In the east, Laura Araújo, a resident of Jardim Tietê, complained about the lack of medicines such as alenia, for bronchial asthma, and losartan, for hypertension. “Sometimes I get one, but not the other,” she says, after going through three health clinics, without success.
For the doctor Ana Amorim, the situation is worse than at any other time of the pandemic in relation to the large number of people with respiratory symptoms.
In addition to the exhaustion and frustration of not being able to provide adequate care to patients, Amorim says that there has been an increase in episodes of violence against health professionals by the population.
On Friday (7), for example, a man, irritated by the delay in care, invaded the medical office of a UPA (Emergency Care Unit) in Guarulhos and began to look at the patients’ records. A health professional tried to restrain him and was punched.
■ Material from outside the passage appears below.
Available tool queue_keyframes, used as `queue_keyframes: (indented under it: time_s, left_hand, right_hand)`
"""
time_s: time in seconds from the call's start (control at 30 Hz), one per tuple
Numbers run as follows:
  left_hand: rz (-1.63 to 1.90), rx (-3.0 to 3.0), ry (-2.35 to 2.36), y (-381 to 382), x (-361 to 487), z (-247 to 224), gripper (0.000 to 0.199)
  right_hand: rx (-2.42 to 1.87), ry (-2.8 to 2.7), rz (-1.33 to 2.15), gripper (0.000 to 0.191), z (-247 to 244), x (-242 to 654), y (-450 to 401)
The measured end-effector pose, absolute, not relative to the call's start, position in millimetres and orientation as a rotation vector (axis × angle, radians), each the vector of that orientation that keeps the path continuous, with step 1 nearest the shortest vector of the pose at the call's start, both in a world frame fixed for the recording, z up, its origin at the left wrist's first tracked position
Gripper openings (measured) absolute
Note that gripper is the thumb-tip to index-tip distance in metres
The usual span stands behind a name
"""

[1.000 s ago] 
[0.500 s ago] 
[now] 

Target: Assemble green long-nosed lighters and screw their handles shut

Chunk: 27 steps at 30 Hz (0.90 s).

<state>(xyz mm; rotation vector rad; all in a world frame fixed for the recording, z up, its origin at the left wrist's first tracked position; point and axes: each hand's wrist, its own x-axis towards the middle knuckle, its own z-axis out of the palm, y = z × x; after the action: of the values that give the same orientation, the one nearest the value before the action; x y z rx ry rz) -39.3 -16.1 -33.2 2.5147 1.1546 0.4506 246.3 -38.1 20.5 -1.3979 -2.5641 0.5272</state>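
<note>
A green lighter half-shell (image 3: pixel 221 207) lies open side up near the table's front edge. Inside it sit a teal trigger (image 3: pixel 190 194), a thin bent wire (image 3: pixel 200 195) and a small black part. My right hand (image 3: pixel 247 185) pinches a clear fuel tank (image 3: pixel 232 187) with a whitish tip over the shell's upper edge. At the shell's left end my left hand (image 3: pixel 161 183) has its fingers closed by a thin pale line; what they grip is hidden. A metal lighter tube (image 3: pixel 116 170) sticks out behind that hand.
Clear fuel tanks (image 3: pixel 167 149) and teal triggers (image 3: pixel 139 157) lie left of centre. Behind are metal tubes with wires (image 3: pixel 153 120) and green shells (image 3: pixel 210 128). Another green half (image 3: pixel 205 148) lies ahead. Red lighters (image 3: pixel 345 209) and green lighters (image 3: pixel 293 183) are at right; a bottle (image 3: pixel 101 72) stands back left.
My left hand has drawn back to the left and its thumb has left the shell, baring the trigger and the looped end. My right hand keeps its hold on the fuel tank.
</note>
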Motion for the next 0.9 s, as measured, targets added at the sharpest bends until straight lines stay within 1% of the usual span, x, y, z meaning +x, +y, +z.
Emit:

A security camera recorded the assault.
In response to the demands of the doctors’ union, Sindhosfil (a union that represents the 14 social health organizations that currently manage primary care in the municipality) said that the doctors’ claims are the responsibility of the São Paulo City Hall and that there were no financial sources. to fund the claims.
The Municipal Health Department, in turn, informed the union that it authorized the payment of overtime to professionals who are working on Saturdays for the OSS. And that they have also been authorized to hire doctors and nursing teams to meet the increased demand.
As for the missing medicines, the secretary recognized the shortage and attributed it to problems with importing items and the cancellation of purchases already committed, due to the pandemic.
In a note to leaf on Wednesday night, the secretariat says that since the beginning of the vaccination against Covid, in January 2021, the ministry authorized the contracting by the partners [OSS] of nursing and administrative teams to assist in vaccination.
“At the present time, due to the ômicron variant, there are many cases in a short period of time, promoting an increase in attendance at the units and, therefore, the integration of services in the care network was necessary”, he explains.
Since last Saturday, January 8, the units began to open every Saturday until the decrease in cases of respiratory symptoms in the capital. SMS says that it has already authorized the payment of overtime for professionals by the OSS.
The SMS also emphasizes that it requested the presence of doctors in the UBSs on Saturdays, however, it did not oblige the teams to be from Primary Health Care.
“Partners will start the overtime payment schedule starting this month and, to those of the direct administration, who start attending Saturdays from this phase of the pandemic, SMS will be publishing concierge and payment on extra duty.”
Until Friday (14), SMS says that, together with the partners, it will be closing the amount of contracting to support the entrance door of the equipment, including expanding the schedule and schedule of some units to 22:00 or, until same, transforming 12h units into 24h.
“In relation to supplies, the Municipal Health Department (SMS), informs that it received, in December 2021, more than 867.5 million units of medicines and supplies, with a total investment of R$ 116 million. another R$ 28 million in medicines and medical supplies, in addition to another R$ 52 million that will be used to purchase supplies.”